In 1979, the BBC1 documentary Let’s Go Naked! interviewed members of a naturist camp in Britain, using artful camera angles. But Margaret Thatcher became prime minister that year, and her administrations imposed a general moral retrenchment on television. By 1986, considerable controversy could be caused even by the so-called “bobbing bottom” scene in Dennis Potter’s The Singing Detective, when Patrick Malahide’s backside was visible. Whitehouse’s campaign against that particular bum ended with her having to pay libel damages to Potter’s elderly mother, for falsely suggesting that he was dramatising his mum’s lovelife.
More recently, female anatomy has become a regular sight on both British and American TV, especially following the rise of the US cable networks such as HBO. All but one of the main actresses in Sex and the City (HBO, 1998-2004) bared their breasts at some point; the exception was Sarah Jessica Parker, who is reputed to have had a modesty clause in her contract. Lena Dunham in Girls (HBO, since 2012) is frequently seen nude, and the character of Cersei in Game of Thrones (HBO, since 2011) has been paraded naked through a street with the camera watching from both sides.
Almost all these examples involve women and, as commenters have rightly pointed out, Sunday’s brief flash of male full-frontal nudity in War and Peace (following a flash of men’s bottoms in an earlier episode) doesn’t begin to even out the number of women who have so far stripped in the series. Lacking official appendage statistics, I would estimate that nipples are way ahead of willies, even allowing for the double presence of the former items on the female body.
While the gulf between the appearance of female and male genitals on TV has reflected both sexism and a preponderance of straight male bosses, the continuing inequality also reflects a practical regulatory issue. Under obscenity laws, an erect penis can’t be shown on mainstream TV, while an erect nipple can. Trouser-bulging and sheet-tenting erections have been seen on Big Brother – and sex-ed documentaries have shown outlines of erections with infrared cameras – but male arousal is too hard for drama to show.
As a result, any full-frontal sex scene involving a man inadvertently becomes an advert for Viagra. Perhaps one advantage of Andrew Davies’s fondness for shots of men emerging naked from very cold water is that those are circumstances in which it would take a truly remarkable male actor to display enough arousal to bother Ofcom.

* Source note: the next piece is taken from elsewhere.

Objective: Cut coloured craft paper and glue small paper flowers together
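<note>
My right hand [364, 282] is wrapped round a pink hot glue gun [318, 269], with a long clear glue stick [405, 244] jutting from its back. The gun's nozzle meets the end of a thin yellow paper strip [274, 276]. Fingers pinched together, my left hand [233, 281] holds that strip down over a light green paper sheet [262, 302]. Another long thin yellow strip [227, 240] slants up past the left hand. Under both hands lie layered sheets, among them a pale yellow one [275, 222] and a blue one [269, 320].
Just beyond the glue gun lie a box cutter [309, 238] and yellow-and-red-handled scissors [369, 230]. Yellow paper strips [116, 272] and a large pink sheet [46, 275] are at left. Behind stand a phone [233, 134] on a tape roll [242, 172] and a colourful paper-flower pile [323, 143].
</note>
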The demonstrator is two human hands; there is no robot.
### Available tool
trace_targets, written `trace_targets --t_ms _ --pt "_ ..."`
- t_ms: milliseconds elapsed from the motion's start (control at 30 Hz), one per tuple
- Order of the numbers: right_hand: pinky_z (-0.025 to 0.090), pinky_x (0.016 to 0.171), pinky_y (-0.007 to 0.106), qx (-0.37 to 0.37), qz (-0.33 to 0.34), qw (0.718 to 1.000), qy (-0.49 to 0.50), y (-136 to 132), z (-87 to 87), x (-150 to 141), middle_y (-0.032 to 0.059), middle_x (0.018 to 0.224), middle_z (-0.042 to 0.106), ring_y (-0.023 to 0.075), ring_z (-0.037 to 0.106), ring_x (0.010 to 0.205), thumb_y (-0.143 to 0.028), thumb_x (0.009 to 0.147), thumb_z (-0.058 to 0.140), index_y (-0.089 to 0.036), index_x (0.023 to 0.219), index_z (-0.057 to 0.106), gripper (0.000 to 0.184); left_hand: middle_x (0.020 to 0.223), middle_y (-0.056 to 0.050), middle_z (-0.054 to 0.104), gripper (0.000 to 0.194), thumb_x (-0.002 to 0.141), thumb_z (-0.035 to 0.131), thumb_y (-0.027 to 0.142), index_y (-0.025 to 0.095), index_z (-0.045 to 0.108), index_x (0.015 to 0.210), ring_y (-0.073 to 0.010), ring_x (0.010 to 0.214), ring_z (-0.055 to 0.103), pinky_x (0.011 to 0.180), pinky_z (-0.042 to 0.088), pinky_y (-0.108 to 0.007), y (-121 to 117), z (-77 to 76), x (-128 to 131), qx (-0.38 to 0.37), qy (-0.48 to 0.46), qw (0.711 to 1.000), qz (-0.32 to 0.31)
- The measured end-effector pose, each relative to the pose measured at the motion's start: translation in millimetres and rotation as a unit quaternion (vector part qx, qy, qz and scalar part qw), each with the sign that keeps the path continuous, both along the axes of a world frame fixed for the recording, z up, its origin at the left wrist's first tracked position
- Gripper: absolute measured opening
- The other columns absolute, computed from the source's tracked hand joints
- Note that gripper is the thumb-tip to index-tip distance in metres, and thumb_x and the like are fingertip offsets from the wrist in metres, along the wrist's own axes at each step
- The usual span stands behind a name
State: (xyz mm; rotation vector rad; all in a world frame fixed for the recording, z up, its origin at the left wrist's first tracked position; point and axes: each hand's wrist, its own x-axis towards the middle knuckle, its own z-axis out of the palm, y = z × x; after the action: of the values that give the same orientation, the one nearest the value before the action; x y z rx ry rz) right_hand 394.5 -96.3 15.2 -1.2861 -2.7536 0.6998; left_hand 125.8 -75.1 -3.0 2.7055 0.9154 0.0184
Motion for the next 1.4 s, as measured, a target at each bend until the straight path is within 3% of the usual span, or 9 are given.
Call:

Similarly, the sudden popularity of fellatio in TV drama towards the end of the last century – with notable scenes in This Life (BBC2, 1996) and Queer As Folk (Channel 4, 1999) – was that the act seemed visually daring, and infuriated puritans, but with the penis conveniently unseen.
The fact that cunnilingus has also become a thing in TV drama – from the lesbian drama Tipping the Velvet (BBC2, 2000), also adapted by Davies, to the adultery series The Affair (Showtime, since 2014) – is further proof that TV’s sex rules are dictated by which bits can be seen in detail. So, while screen morality campaigners may not like to see an actor clamped between a woman’s thighs, no post-watershed taboo is broken.

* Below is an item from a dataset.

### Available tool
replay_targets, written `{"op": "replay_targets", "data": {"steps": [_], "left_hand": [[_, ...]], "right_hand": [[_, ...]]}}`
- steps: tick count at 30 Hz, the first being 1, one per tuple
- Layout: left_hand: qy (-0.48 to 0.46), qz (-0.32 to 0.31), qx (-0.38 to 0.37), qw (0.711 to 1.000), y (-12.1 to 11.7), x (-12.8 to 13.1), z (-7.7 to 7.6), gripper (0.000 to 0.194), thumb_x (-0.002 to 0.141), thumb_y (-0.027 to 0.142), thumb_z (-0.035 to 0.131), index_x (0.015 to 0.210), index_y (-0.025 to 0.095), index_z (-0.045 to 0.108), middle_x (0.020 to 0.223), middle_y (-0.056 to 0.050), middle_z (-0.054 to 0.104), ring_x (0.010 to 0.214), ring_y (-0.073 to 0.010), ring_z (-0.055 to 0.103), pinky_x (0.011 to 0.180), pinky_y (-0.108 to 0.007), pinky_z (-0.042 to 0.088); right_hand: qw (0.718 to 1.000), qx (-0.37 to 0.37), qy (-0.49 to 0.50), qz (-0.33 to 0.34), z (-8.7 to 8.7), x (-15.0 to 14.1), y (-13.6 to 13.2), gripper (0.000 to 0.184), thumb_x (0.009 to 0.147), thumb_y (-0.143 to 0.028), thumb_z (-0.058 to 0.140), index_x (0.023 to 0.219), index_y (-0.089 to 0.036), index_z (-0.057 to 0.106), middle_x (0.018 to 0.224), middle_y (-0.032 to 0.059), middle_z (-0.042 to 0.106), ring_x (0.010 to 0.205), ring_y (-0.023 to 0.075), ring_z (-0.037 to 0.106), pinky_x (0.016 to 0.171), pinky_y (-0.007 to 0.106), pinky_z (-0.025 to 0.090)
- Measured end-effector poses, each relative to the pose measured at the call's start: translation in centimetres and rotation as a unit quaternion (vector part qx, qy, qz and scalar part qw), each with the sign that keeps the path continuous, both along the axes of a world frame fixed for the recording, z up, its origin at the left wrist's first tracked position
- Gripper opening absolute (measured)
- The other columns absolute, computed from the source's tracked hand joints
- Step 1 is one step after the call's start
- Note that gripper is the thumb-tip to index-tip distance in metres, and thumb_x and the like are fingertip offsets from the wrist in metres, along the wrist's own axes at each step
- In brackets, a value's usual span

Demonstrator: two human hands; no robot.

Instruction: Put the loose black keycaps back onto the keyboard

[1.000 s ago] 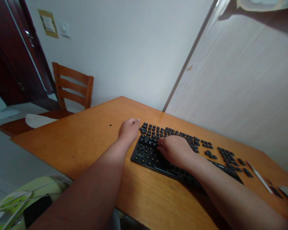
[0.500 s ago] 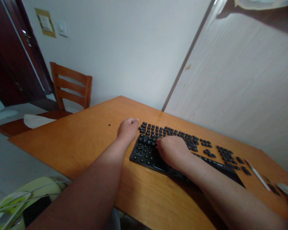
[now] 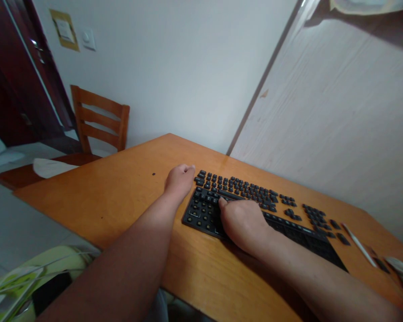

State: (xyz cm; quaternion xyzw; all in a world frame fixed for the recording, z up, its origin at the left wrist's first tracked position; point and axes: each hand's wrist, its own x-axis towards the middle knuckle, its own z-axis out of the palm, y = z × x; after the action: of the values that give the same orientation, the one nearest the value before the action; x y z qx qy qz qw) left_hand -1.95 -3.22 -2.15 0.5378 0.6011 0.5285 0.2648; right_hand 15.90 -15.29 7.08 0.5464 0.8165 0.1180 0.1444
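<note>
A black keyboard (image 3: 289,230) lies on the orange wooden table (image 3: 121,197). Several loose black keycaps (image 3: 317,217) sit on the table just behind its right part. My left hand (image 3: 179,181) rests on the table against the keyboard's left end, fingers curled in. My right hand (image 3: 243,221) lies on the left part of the keyboard, near its front rows. Its fingers are bent down onto the keys and hide whatever is under them.
A white stick-like tool (image 3: 357,243) and a pale cloth (image 3: 401,268) lie at the table's right end. A wooden chair (image 3: 99,120) stands behind the table, with a dark door (image 3: 16,89) at far left. A green bag (image 3: 36,277) sits by my left arm. A pale wall panel (image 3: 339,116) backs the table.
My right hand has slid from the keyboard's middle rows toward its front edge, uncovering more keys behind it. My left hand has stayed in place.
</note>
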Motion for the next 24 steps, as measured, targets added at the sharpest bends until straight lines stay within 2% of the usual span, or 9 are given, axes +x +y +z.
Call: {"op": "replay_targets", "data": {"steps": [5,24], "left_hand": [[-0.002,-0.002,-0.001,1.000,-0.1,0.1,0.1,0.044,0.087,0.060,0.046,0.069,0.022,0.060,0.069,-0.004,0.065,0.065,-0.0189,0.057,0.060,-0.031,0.038],[-0.001,-0.002,-0.013,1.000,-0.1,0.1,0.4,0.042,0.087,0.058,0.047,0.071,0.021,0.060,0.070,-0.005,0.065,0.065,-0.0187,0.057,0.060,-0.031,0.037]], "right_hand": [[0.999,0.046,0.003,0.022,-0.8,0.8,-0.3,0.041,0.100,-0.019,0.034,0.127,-0.017,0.064,0.081,0.0133,0.076,0.071,0.0254,0.074,0.061,0.031,0.053],[0.999,0.035,-0.023,0.014,-0.6,-0.2,-0.1,0.043,0.100,-0.015,0.032,0.130,-0.008,0.064,0.081,0.0167,0.076,0.072,0.0261,0.074,0.059,0.031,0.054]]}}
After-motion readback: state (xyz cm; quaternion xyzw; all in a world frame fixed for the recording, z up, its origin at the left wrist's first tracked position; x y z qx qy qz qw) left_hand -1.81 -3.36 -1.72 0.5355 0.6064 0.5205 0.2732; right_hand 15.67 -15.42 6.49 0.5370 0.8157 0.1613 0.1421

But for a penis to be seen, even flaccid and cold, still pricks the attention of viewers. Some guardians of classic literature, though, may be alarmed by signs that Andrew Davies is upping the ante. After graduating from a bathing man with an unseen penis in Pride and Prejudice to naked swimmers actually giving viewers the willies in War and Peace, it may not be long before, after fielding phone calls about some future Davies adaptation of Northanger Abbey, the chair of the Jane Austen Society asks imperiously: “What is dogging?”